2 Warren Buffett Stocks That Are Screaming Buys Right Now
Warren Buffett knows a thing or two about investing. You can do far worse than leaning on his portfolio of publicly traded investments to find the next potential addition or two for your portfolio. There are dozens of candidates. Let’s go over two of the names that I like right now.
Nu Holdings (NU 2.05%) and Sirius XM (SIRI 1.26%) are among the current holdings of Buffett’s Berkshire Hathaway stock portfolio. I think they could be screaming buys here, so let’s take a closer look at both of them.
1. Nu Holdings
One of Berkshire Hathaway’s more unlikely holdings is Nu. Buffett’s appetite for financial services typically turns to more traditional platforms, but he owns a piece of the fast-growing Latin American fintech stock. Brazil-based Nu is the parent company of Nubank, a bankless provider of financial services that has taken over its home country in just the last 10 years.
A whopping 54% of Brazil’s adult population has a Nubank account. A couple of years ago it expanded into Mexico and Colombia, but Brazil continues to account for the lion’s share of its business. Despite the volatile inflationary and geopolitical risks of Latin America, Nu is cranking out the kind of growth that Buffett rarely sees in the credit card companies, investment banks, and conventional banking institutions he also owns.
Nu’s latest quarter was another blowout performance. Its customer base widened over the past year by 20% to 99.3 million at the end of March. The allure of its free digital accounts and fee-free credit cards is attractive, but this doesn’t mean that this is a beacon for freeloaders. Nubank customers continue to engage with the platform and its growing array of financial services.
Revenue rose 64% to a record $2.4 billion on a foreign exchange-neutral basis in the first quarter. Yes, the top line is growing more than three times faster than its user base. Many fast-growing fintech upstarts struggle with profitability, but Nu has now been in the black for seven consecutive quarters. The scalability of the business is also on display, as net income and adjusted earnings more than doubled for the period.
Nu trades at 28 times this year’s projected earnings and 19 times next year’s analyst target. It’s not cheap compared to Buffett’s more conventional banking plays with bottom-line multiples in the teens or lower. However, Nu’s monster growth has served investors well lately. The stock has nearly tripled since the start of last year. Sometimes you have to look south for a stock that will head north.
2. Sirius XM
If you’re looking for a more classic screaming buy it’s time to turn up the volume on Sirius XM. The country’s satellite radio monopoly has seen its shares cut nearly in half this year. It hit a new 11-year low earlier this month.
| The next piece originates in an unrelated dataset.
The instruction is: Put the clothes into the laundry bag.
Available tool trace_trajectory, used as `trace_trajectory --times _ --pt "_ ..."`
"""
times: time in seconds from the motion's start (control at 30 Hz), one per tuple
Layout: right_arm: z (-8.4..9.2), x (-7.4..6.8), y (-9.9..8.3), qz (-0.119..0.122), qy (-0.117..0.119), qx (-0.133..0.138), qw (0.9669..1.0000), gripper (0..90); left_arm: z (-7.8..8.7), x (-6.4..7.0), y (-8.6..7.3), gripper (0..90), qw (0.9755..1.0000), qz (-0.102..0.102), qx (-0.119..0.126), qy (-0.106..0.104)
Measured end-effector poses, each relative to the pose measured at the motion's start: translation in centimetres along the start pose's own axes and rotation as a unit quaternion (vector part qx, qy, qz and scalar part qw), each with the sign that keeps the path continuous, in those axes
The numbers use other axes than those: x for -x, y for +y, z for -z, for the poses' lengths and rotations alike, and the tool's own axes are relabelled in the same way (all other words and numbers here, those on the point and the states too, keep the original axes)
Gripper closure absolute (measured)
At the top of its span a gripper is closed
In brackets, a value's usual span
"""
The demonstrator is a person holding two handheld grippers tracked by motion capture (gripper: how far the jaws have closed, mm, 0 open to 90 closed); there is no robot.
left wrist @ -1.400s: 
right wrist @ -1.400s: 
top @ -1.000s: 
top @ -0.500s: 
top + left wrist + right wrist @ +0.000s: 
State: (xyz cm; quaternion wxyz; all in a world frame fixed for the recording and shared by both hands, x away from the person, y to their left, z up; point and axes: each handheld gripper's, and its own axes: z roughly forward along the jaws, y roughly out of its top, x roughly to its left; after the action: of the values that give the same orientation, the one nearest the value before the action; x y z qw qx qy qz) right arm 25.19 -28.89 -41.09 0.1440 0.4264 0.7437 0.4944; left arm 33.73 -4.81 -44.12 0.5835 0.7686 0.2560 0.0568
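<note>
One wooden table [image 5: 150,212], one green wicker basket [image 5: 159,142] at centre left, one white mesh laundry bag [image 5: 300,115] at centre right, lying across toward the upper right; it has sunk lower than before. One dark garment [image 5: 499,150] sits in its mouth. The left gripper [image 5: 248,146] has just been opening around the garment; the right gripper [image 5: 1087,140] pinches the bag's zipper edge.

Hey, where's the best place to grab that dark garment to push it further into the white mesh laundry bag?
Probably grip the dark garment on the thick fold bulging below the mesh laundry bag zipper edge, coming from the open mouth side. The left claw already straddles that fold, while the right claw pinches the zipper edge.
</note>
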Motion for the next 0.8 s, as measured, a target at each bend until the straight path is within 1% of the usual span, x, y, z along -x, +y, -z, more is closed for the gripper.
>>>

It’s easy to see why Sirius XM isn’t a major draw as a revenue growth story. Top-line gains have been slowing for years, culminating in a marginal decline for all of 2023. Revenue growth has turned positive in the last two quarters, but it’s basically dancing around zero these days. Why pay for premium in-car radio when a growing number of vehicles make it easy to broadcast streaming apps through through their speakers?
The value here is that Sirius XM is still an active subscription for more than 33 million users. Car manufacturers are still incentivized to push Sirius XM plans over letting drivers just tether their vehicles to their smartphone apps. The business itself is a huge cash generator. Sirius XM has been consistently profitable for years, generating 10-figure free cash flow in the process.
Sirius XM has used the inflow of greenery to aggressively repurchase its shares and pay out a generous dividend. It currently yields 3.8%. It’s now trading at just 8 times trailing earnings, cheaper than many of Berkshire Hathaway’s more traditional value stocks.